El Ayuntamiento mantendrá la exención de pago del Impuesto de Bienes Inmuebles a los edificios religiosos, sostuvo ayer la alcaldesa Barberá. En pleno debate sobre si las iglesias y conventos deben tributar por dicho impuesto, comentó que suponen sólo el «5% de todos los ingresos por el IBI; el resto corresponden a otras asociaciones y fundaciones». Como informó este periódico, un millar de inmuebles de entidades sin ánimo de lucro disfrutan de esta exención. La primera autoridad local se preguntó la razón de que el PSOE no tomara esta medida en los últimos ocho años de Gobierno de Zapatero, para llegar a la conclusión de que se trata de una cuestión «interna de partido, a Rubalcaba se lo están comiendo y piensa que puede tener con esto algún voto».
Recordó la Ley de Mecenazgo, la de Haciendas Locales y los acuerdos como el Concordato con la Santa Sede, para concluir que si los socialistas quieren cambiarlos «que lo digan en el Congreso».

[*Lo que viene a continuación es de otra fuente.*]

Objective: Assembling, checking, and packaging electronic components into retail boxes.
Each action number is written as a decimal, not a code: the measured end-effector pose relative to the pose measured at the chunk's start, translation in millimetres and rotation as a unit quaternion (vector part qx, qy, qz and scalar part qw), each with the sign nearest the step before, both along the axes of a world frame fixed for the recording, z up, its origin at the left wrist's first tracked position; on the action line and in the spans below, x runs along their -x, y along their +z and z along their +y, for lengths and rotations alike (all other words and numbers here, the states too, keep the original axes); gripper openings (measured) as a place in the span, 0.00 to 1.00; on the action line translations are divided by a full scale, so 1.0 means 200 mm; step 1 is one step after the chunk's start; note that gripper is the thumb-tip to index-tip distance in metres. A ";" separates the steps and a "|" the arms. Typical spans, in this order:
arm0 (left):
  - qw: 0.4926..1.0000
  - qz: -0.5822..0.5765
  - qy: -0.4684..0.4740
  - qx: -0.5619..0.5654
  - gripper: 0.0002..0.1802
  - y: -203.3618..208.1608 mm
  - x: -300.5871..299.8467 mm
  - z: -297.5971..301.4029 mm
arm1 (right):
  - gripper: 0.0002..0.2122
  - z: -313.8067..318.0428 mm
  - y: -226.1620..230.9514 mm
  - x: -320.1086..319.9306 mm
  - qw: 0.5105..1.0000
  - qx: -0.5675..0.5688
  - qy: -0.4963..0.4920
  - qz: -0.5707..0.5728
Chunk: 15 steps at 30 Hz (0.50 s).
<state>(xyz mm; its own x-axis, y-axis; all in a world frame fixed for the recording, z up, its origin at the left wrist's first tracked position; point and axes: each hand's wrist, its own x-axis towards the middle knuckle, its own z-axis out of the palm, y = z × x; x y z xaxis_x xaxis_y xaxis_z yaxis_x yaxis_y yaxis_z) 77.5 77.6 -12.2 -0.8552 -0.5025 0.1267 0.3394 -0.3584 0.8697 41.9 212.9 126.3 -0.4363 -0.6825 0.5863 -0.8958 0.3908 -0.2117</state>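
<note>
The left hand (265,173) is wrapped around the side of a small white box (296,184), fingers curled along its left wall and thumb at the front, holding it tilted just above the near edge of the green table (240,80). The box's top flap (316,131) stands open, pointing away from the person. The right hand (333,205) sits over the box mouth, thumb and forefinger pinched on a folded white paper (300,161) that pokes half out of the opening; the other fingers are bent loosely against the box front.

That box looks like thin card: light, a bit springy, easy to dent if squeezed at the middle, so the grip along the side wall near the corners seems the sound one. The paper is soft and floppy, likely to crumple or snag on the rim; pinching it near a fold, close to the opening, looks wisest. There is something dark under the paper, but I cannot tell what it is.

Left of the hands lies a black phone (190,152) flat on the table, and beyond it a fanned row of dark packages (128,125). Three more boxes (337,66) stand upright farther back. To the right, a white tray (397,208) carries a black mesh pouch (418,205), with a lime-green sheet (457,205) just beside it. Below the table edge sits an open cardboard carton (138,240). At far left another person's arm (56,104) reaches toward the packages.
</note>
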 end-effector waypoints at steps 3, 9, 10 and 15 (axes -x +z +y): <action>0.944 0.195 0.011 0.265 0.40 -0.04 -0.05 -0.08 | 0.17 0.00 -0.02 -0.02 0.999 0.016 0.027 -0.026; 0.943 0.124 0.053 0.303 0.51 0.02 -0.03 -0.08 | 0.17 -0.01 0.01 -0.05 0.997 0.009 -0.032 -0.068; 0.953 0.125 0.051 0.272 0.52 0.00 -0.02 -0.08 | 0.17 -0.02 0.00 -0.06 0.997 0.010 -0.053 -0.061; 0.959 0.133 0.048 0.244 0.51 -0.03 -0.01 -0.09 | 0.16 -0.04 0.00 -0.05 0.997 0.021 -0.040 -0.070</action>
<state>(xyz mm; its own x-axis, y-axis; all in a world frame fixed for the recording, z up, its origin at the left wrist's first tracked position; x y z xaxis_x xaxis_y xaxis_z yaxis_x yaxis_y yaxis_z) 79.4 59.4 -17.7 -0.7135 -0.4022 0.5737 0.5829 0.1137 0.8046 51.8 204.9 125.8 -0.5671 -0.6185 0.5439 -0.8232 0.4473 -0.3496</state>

Otros Ayuntamientos han tomado decisiones distintas al de Valencia. El alcalde de Zaragoza, el socialista Juan Alberto Belloch, dijo ayer que «en los últimos seis meses ha cambiado todo y los ayuntamientos no se pueden permitir el lujo de dar exenciones a nadie», para añadir que «si se dan estas exenciones hay que compensarlas».
En la Comunitat, el Ayuntamiento de Ontinyent aprobó con los votos del PSPV, Compromís y Esquerra Unida cobrar a la Iglesia el impuesto por los locales no destinados al culto, algo que ya está previsto para los casos donde se produce una actividad comercial. La portavoz del PP, Lina Insa, defendió el voto en contra de su formación al indicar que esta exención no es ningún «privilegio» porque se ampara en la Ley de Mecenazgo, que también beneficia a colectivos sin ánimo de lucro como asociaciones culturales y deportivas, sindicatos y partidos políticos con fundaciones. El vicealcalde de Valencia, Alfonso Grau, dijo por último que estas mociones son «fruto del oportunismo político» de los socialistas.